## [ASSIGNMENT]
A full and exact copy of the listing that follows is needed.

## [RECORDED DATA]
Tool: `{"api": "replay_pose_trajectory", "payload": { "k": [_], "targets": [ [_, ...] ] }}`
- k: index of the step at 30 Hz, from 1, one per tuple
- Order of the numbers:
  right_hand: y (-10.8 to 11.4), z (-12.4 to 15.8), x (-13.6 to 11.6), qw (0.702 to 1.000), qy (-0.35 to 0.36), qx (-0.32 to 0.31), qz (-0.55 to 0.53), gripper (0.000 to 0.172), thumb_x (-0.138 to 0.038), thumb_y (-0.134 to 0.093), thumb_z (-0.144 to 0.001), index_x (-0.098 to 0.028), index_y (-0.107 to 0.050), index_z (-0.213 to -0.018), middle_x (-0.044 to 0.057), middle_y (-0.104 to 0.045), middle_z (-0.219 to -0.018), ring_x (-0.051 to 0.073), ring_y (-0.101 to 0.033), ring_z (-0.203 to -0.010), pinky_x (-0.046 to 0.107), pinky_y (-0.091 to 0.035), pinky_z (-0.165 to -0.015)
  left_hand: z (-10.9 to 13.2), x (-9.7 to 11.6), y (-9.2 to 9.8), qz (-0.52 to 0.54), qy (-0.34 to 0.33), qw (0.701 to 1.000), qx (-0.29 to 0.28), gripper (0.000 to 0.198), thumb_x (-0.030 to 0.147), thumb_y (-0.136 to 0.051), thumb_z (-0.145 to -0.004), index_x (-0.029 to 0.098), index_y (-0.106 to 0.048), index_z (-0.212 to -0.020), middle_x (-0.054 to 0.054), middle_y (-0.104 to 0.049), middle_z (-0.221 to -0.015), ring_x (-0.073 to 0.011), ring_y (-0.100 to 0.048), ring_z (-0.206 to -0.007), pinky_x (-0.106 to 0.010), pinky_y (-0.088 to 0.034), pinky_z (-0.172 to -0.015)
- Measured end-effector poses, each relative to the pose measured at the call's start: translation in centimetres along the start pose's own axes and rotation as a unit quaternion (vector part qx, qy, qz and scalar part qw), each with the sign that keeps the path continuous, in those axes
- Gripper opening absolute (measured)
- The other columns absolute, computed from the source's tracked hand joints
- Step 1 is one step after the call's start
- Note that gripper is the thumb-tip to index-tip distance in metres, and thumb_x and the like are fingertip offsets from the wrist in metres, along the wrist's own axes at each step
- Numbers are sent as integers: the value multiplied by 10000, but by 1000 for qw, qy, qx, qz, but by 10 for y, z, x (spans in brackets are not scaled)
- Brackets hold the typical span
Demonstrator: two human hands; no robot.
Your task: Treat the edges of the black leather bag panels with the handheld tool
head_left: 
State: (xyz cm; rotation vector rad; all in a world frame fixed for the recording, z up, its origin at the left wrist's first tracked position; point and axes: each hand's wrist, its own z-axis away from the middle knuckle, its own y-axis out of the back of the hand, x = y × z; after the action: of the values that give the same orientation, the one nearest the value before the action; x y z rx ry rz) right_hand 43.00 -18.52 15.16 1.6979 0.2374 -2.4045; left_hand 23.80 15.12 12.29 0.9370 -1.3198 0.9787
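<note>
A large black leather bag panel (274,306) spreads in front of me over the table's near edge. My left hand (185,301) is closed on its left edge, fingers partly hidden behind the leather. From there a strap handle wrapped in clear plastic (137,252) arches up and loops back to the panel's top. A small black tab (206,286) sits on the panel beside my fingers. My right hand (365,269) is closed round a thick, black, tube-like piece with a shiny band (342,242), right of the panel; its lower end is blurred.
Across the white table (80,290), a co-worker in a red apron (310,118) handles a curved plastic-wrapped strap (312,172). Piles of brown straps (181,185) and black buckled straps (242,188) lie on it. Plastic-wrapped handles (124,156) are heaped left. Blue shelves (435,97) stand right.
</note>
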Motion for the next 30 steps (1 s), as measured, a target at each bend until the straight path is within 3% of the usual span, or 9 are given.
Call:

## [TASK RESULT]
Tool: `{"api": "replay_pose_trajectory", "payload": { "k": [_], "targets": [ [_, ...] ] }}`
- k: index of the step at 30 Hz, from 1, one per tuple
- Order of the numbers:
  right_hand: y (-10.8 to 11.4), z (-12.4 to 15.8), x (-13.6 to 11.6), qw (0.702 to 1.000), qy (-0.35 to 0.36), qx (-0.32 to 0.31), qz (-0.55 to 0.53), gripper (0.000 to 0.172), thumb_x (-0.138 to 0.038), thumb_y (-0.134 to 0.093), thumb_z (-0.144 to 0.001), index_x (-0.098 to 0.028), index_y (-0.107 to 0.050), index_z (-0.213 to -0.018), middle_x (-0.044 to 0.057), middle_y (-0.104 to 0.045), middle_z (-0.219 to -0.018), ring_x (-0.051 to 0.073), ring_y (-0.101 to 0.033), ring_z (-0.203 to -0.010), pinky_x (-0.046 to 0.107), pinky_y (-0.091 to 0.035), pinky_z (-0.165 to -0.015)
  left_hand: z (-10.9 to 13.2), x (-9.7 to 11.6), y (-9.2 to 9.8), qz (-0.52 to 0.54), qy (-0.34 to 0.33), qw (0.701 to 1.000), qx (-0.29 to 0.28), gripper (0.000 to 0.198), thumb_x (-0.030 to 0.147), thumb_y (-0.136 to 0.051), thumb_z (-0.145 to -0.004), index_x (-0.029 to 0.098), index_y (-0.106 to 0.048), index_z (-0.212 to -0.020), middle_x (-0.054 to 0.054), middle_y (-0.104 to 0.049), middle_z (-0.221 to -0.015), ring_x (-0.073 to 0.011), ring_y (-0.100 to 0.048), ring_z (-0.206 to -0.007), pinky_x (-0.106 to 0.010), pinky_y (-0.088 to 0.034), pinky_z (-0.172 to -0.015)
- Measured end-effector poses, each relative to the pose measured at the call's start: translation in centimetres along the start pose's own axes and rotation as a unit quaternion (vector part qx, qy, qz and scalar part qw), each with the sign that keeps the path continuous, in those axes
- Gripper opening absolute (measured)
- The other columns absolute, computed from the source's tracked hand joints
- Step 1 is one step after the call's start
- Note that gripper is the thumb-tip to index-tip distance in metres, and thumb_x and the like are fingertip offsets from the wrist in metres, along the wrist's own axes at each step
- Numbers are sent as integers: the value multiplied by 10000, but by 1000 for qw, qy, qx, qz, but by 10 for y, z, x (spans in brackets are not scaled)
- Brackets hold the typical span
Demonstrator: two human hands; no robot.
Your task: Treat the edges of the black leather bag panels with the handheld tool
head_left: 
State: (xyz cm; rotation vector rad; all in a world frame fixed for the recording, z up, its origin at the left wrist's first tracked position; point and axes: each hand's wrist, its own z-axis away from the middle knuckle, its own y-axis out of the back of the hand, x = y × z; after the action: of the values that give the same orientation, the one nearest the value before the action; x y z rx ry rz) right_hand 43.00 -18.52 15.16 1.6979 0.2374 -2.4045; left_hand 23.80 15.12 12.29 0.9370 -1.3198 0.9787
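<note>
A large black leather bag panel (274,306) spreads in front of me over the table's near edge. My left hand (185,301) is closed on its left edge, fingers partly hidden behind the leather. From there a strap handle wrapped in clear plastic (137,252) arches up and loops back to the panel's top. A small black tab (206,286) sits on the panel beside my fingers. My right hand (365,269) is closed round a thick, black, tube-like piece with a shiny band (342,242), right of the panel; its lower end is blurred.
Across the white table (80,290), a co-worker in a red apron (310,118) handles a curved plastic-wrapped strap (312,172). Piles of brown straps (181,185) and black buckled straps (242,188) lie on it. Plastic-wrapped handles (124,156) are heaped left. Blue shelves (435,97) stand right.
</note>
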Motion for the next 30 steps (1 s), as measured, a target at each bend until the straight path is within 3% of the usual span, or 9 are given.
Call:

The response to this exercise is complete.